Merchandise section in LucasArts’ “The Adventurer” magazine that shipped with American LucasArts releases. The fabled THX-Home Video Program sought to deliver the best possible film presentation at home. The first official Laser Disc to be officially mastered according to THX standards was the 1993 Star Wars – The Definitive Collection. Note LD siblings Rising Sun, Hoffa and the legendary T2: Special Edition.

As luck would have it, the large scale assault of CGI on the motion picture industry occurred in the same year that ROTJ stuck 10 lightsabers into its birthday cake. The true icing was however neither the mammoth Star Wars – The Definitive Collection laserdisc set – the first THX certified home video release ever, nor the blockbuster Lucasarts release Rebel Assault, the legendary CD ROM game that, together with Virgin’s The 7th Guest, turned CD ROM drives into ubiquitous PC peripherals.

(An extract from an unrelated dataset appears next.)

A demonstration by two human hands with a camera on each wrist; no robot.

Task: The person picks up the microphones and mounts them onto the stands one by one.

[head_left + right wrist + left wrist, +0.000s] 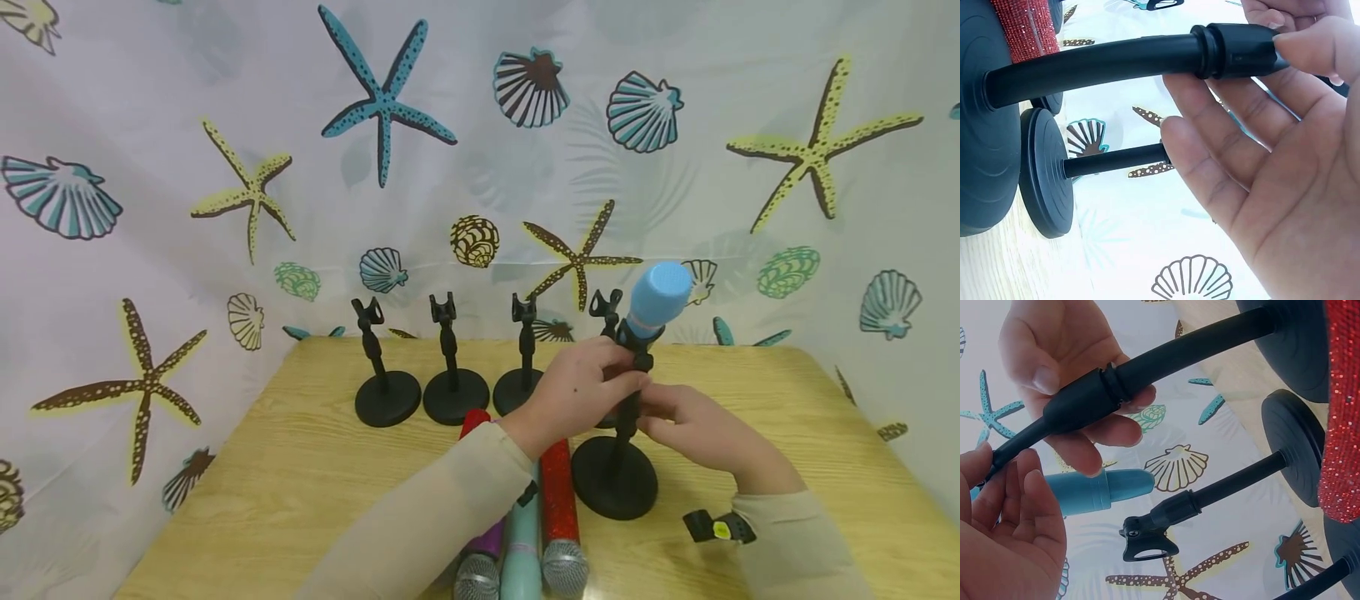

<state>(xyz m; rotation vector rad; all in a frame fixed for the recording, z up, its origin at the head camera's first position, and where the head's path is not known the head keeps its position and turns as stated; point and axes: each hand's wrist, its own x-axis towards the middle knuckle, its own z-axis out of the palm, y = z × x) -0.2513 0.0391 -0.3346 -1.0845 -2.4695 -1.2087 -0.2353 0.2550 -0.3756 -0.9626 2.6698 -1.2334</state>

Rebel Assault by LucasArts, lead designer Vince Lee, 1993
ILM footage found its way into Vince Lee’s game changing Rebel Assault: level 3 employs a blue screen element of the Millennium Falcon’s escape from Bespin.

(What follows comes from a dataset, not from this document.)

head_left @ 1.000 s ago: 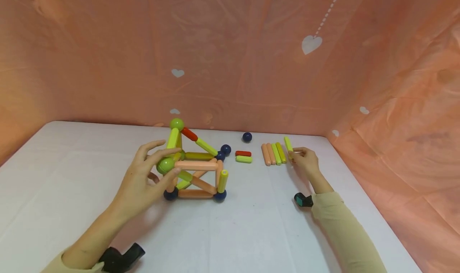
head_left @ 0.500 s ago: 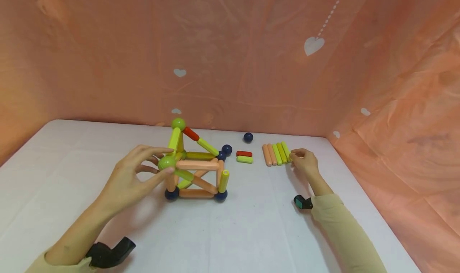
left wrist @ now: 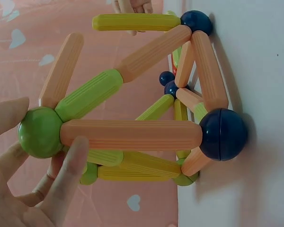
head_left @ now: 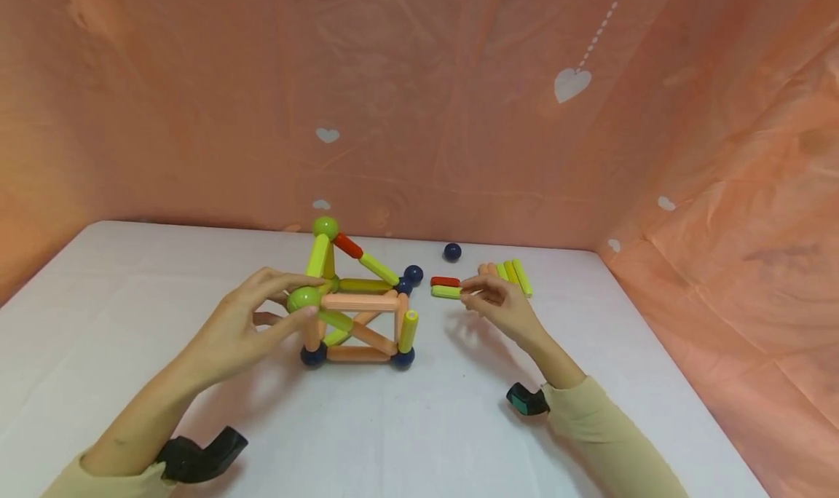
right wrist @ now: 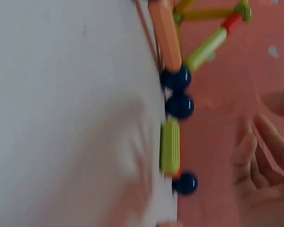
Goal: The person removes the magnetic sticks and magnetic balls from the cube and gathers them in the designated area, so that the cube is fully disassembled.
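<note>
On a white tabletop, a ball-and-rod frame is standing left of centre. The person's left hand is pinching the green ball at its near left upper corner. The right hand is hovering, fingers loosely parted and holding nothing, near a short light-green rod. A row of rods is lying to the right; a loose navy ball is resting farther away. The person seems to be steadying the frame while selecting a piece; the next move is probably calling for a light pinch, keeping the frame still.
</note>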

It was an inconspicuous article in the trade paper Variety.

On October 4th, 1993, weekly Variety’s headline read: “The Force is with Him: ‘Star Wars’ savant Lucas plans celluloid comeback”. It featured a most excellent cartoon by J-C Suares that showed George Lucas landing in true MacArthur-fashion, pipe included, on the beaches of pop culture, with a merry band of droids, archeologist and Jedi knights in tow…

Andy Marx's and Max Alexander's Variety cover story from October 4th, 1993: "The Force is with him - Star Wars savant George Lucas plans celluloid comeback"
Variety, October 4th: “The Force is with him: Star Wars savant George Lucas plans celluloid comeback”

This most interesting article by Andy Marx and Max Alexander reveals that “the three ‘Star Wars’ prequels will be shot simultaneously within the next four years”, although “the technology that will enable special effects-laden films to be [made] more economically is still not fully developed”, according to ILM VP Jim Morris. Adds Gordon Radley, then president of Lucasfilm: “George considers the development of this technology to be as important as the development of the scripts.”

The article closed with another quote from Radley, dismissing any concerns that interest in Star Wars, and in particular a prequel storyline featuring different actors, may have waned: “We’re looking at these films as brand new franchises, separate from the originals.”

Although the Variety article stated that the technology was not yet ready and surmised that George Lucas would not likely take directorial reigns again, the inventor of Ewoks would later state in many interviews that his friend Steven’s Jurassic Park was indeed the point he knew that “we could do it.”

General MacLucas makes a bold landing at the entertainment industry's beaches. Illustration by Variety's J.C. Suares, Variety, October 4th, 1993.
General MacLucas makes a bold landing at the entertainment industry’s beaches. Illustration by Variety’s J.C. Suares, Variety, October 4th, 1993.

Clever media strategies, 10 years of ROTJ and an enthusiastic George Lucas: 1993 did indeed mark the return of the dinosaurs.